■ Exercise requirements
From first line to last, copy the listing exactly and omit its pictures.

■ Raw data
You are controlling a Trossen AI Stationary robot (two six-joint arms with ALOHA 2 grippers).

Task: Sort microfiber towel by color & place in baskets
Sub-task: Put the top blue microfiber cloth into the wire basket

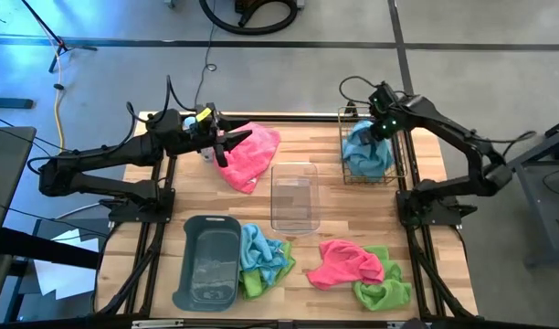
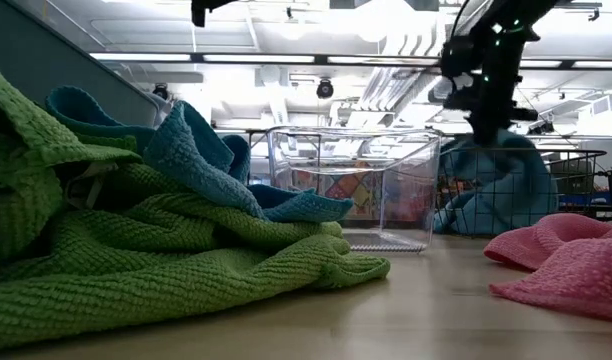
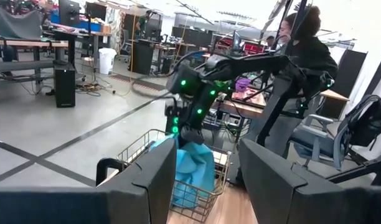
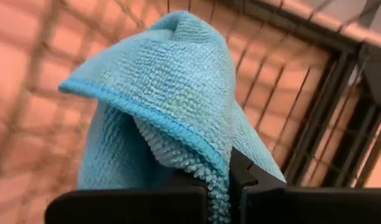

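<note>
My right gripper (image 1: 378,128) hangs over the wire-mesh basket (image 1: 345,176) at the table's far right, shut on a light blue towel (image 1: 366,153) that reaches down inside it. My left gripper (image 1: 232,146) is raised level at the far left, open, with nothing between its fingers (image 3: 209,155). A hot pink towel (image 1: 254,157) shows just beside and under it. At the near edge lie a blue towel on a green one (image 1: 264,258), and a pink towel beside a green one (image 1: 360,270). The grey tub (image 1: 209,265) and the clear bin (image 1: 294,196) hold no towel. My right gripper pinches a bunched fold of the blue towel by its hemmed edge (image 4: 219,167) between its two fingers. The fingers come from above, pointing steeply down. The towel hangs below them inside the wire-mesh basket (image 2: 498,185), its lower part down near the basket's floor.
The clear bin stands mid-table between the arms, the grey tub near the front left. In the low view the green and blue pile (image 2: 166,240) fills the foreground. A person (image 3: 312,53) sits beyond the table's right side.
</note>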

■ Task answer
You are controlling a Trossen AI Stationary robot (two six-joint arms with ALOHA 2 grippers).

Task: Sort microfiber towel by color & place in baskets
Sub-task: Put the top blue microfiber cloth into the wire basket


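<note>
My right gripper (image 1: 378,128) hangs over the wire-mesh basket (image 1: 345,176) at the table's far right, shut on a light blue towel (image 1: 366,153) that reaches down inside it. My left gripper (image 1: 232,146) is raised level at the far left, open, with nothing between its fingers (image 3: 209,155). A hot pink towel (image 1: 254,157) shows just beside and under it. At the near edge lie a blue towel on a green one (image 1: 264,258), and a pink towel beside a green one (image 1: 360,270). The grey tub (image 1: 209,265) and the clear bin (image 1: 294,196) hold no towel. My right gripper pinches a bunched fold of the blue towel by its hemmed edge (image 4: 219,167) between its two fingers. The fingers come from above, pointing steeply down. The towel hangs below them inside the wire-mesh basket (image 2: 498,185), its lower part down near the basket's floor.
The clear bin stands mid-table between the arms, the grey tub near the front left. In the low view the green and blue pile (image 2: 166,240) fills the foreground. A person (image 3: 312,53) sits beyond the table's right side.
</note>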

With this, the output is complete.